I'm 2 years sober as of 8/11/2020 and it just keeps being hard. I will not say it hasn't gotten better than it was. I have a physically demanding job out in the elements and I find myself struggling with life in general over the last 2 years, then I came to a realization; Life was easier because alcohol makes it easy to endure just about any hardship. Now those of you have a substance problem can probably agree that one can begin to understand the power of alcohol from an outside prospective. It made my life worth living (as sad and pathetic as that is) everything was good when I was drinking and nothing sucked. No unforeseen car problems, working in the sun, or last minute over time could bring me down, I was happy all the time. Either because I was drunk, or at very least there was whiskey waiting for me on my desk when all the hard work was done was over. I always had something to do and something to look forward to after a hard days work. Anything life threw at me was manageable because I was never more than 8 hours away from a shot (or 15) of whiskey.

Then I quit and now I cannot deal with anything life throws at me. I am in constant fear. Afraid of relapsing, afraid of loosing my job, afraid my car will break down and I have no way to fix it. Afraid of everything. I have also lost (among other things) my ability to cope with the slightest amount of adversity. I simply shut down and cannot process the hardship.
Then from time to time, when things get really bad, I feel that nasty sting! The urge I can never satisfy, the itch that will go unscratched for the rest of my life.

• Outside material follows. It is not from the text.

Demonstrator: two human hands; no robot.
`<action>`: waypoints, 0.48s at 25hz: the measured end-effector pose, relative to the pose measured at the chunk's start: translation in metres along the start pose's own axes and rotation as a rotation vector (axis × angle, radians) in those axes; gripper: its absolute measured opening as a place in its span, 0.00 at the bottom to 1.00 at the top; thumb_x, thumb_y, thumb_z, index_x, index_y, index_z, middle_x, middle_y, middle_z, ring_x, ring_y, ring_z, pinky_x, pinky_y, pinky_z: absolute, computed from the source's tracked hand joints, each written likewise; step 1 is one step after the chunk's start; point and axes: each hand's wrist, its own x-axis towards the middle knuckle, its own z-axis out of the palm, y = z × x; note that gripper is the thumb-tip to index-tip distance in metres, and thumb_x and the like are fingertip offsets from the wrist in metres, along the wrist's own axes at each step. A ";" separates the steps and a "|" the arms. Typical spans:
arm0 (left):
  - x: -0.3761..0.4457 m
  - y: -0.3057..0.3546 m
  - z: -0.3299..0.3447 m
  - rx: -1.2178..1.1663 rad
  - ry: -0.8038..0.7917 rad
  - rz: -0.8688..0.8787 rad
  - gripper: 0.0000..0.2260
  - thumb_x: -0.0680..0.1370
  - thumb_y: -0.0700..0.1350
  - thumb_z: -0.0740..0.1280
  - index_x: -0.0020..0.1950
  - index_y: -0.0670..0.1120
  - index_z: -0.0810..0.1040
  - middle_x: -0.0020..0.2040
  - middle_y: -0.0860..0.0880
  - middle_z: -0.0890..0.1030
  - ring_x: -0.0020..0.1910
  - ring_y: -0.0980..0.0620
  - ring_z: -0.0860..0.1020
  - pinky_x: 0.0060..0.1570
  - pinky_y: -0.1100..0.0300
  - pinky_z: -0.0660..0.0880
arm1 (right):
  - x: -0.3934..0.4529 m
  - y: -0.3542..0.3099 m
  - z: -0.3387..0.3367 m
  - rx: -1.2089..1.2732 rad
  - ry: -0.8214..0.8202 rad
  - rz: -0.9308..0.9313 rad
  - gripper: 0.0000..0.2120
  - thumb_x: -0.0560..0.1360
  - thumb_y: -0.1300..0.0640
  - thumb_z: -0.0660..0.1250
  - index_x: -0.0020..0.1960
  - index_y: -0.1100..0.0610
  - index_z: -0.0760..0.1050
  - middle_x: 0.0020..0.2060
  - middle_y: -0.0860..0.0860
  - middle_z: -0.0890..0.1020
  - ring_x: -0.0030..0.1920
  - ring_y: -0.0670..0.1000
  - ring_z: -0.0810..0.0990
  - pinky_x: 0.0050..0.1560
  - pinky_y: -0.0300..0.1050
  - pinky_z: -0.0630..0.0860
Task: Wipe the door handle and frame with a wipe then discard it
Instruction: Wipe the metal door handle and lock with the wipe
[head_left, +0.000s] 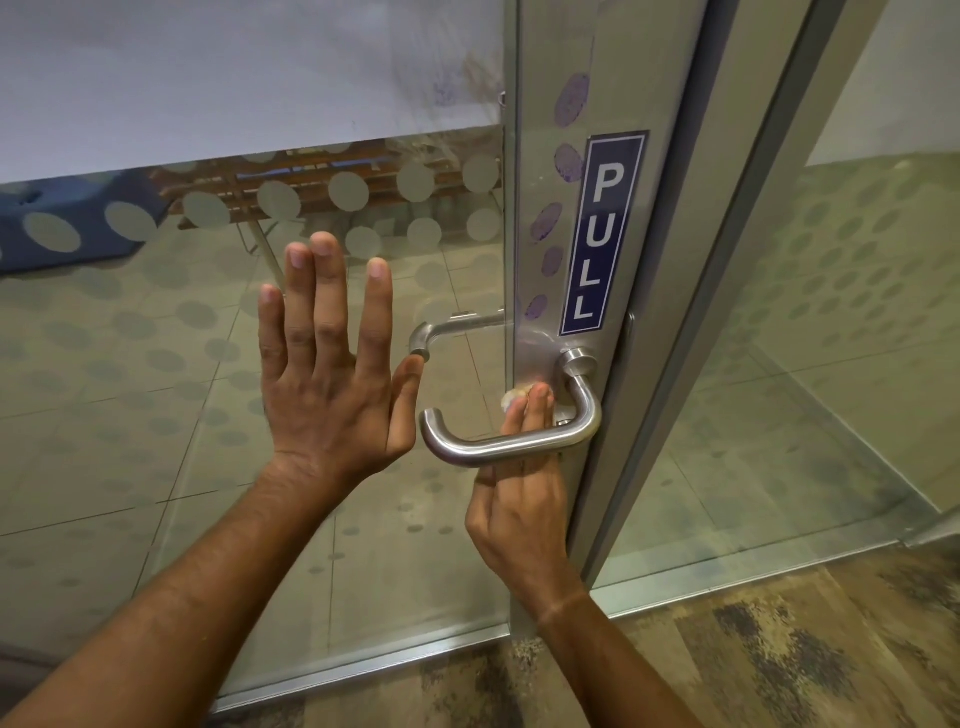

The god awful searing craving for a nice fat double shot of scotch whiskey. Which of course I cannot ever have again, but my body wants it, my brain wants it, everything inside of me that is capable of feeling wants that shot.
So on top of not being able to cope in general I have a new hardship before me.
All of this has shown me the power of alcohol...it is unreal and after 2 years I still feel the void left by that power being gone.

I do not believe in AA but I do believe in fellowship. So I just wanted to get that off my chest, to a group of people who know what I'm going through.
Despite the negative picture I just painted, I will NEVER drink again, I view cravings as a bully who's trying to beat the crap out of me. I cannot defeat him, I cannot even touch him...but I can bob and weave and dodge the blows he sends at me (although that gets quite exhausting) but I will never be sucker punched by that fool ever again.
Google the book, "The Freedom Model for Addiction: Escape the Treatment and Recover Trap."
Forget everything you have been taught, told, or read about addiction and consider this. . We are all driven to seek happiness (reward). All human behavior is driven by the pursuit of happiness (reward) and that, when you choose to do something, you do so because you see it as your best available option for happiness at that given moment in time. When you get drunk, you do so because at that time, you felt it would make you feel better (happier). When you don't get drunk, you chose to do so because you realize you can be still be happy or maybe even more happy when you are sober. Unlike a child, you maturely look at long term consequences. Sure, it's hard at first because you have been on autopilot for years. But the more you think about it, the more sense it makes. When you take the time to do a cost benefit analysis you can see where you find more value, more happiness. I spent more than 4 decades on autopilot, using the quick fix or mood changer of chemicals to reverse my feelings of helplessness (fear). Finding temporary happiness in chemicals.
This was a learned behavior. Who would have thought it can be unlearned when we actually discover other important values and purpose in life that are actually more important than getting wasted.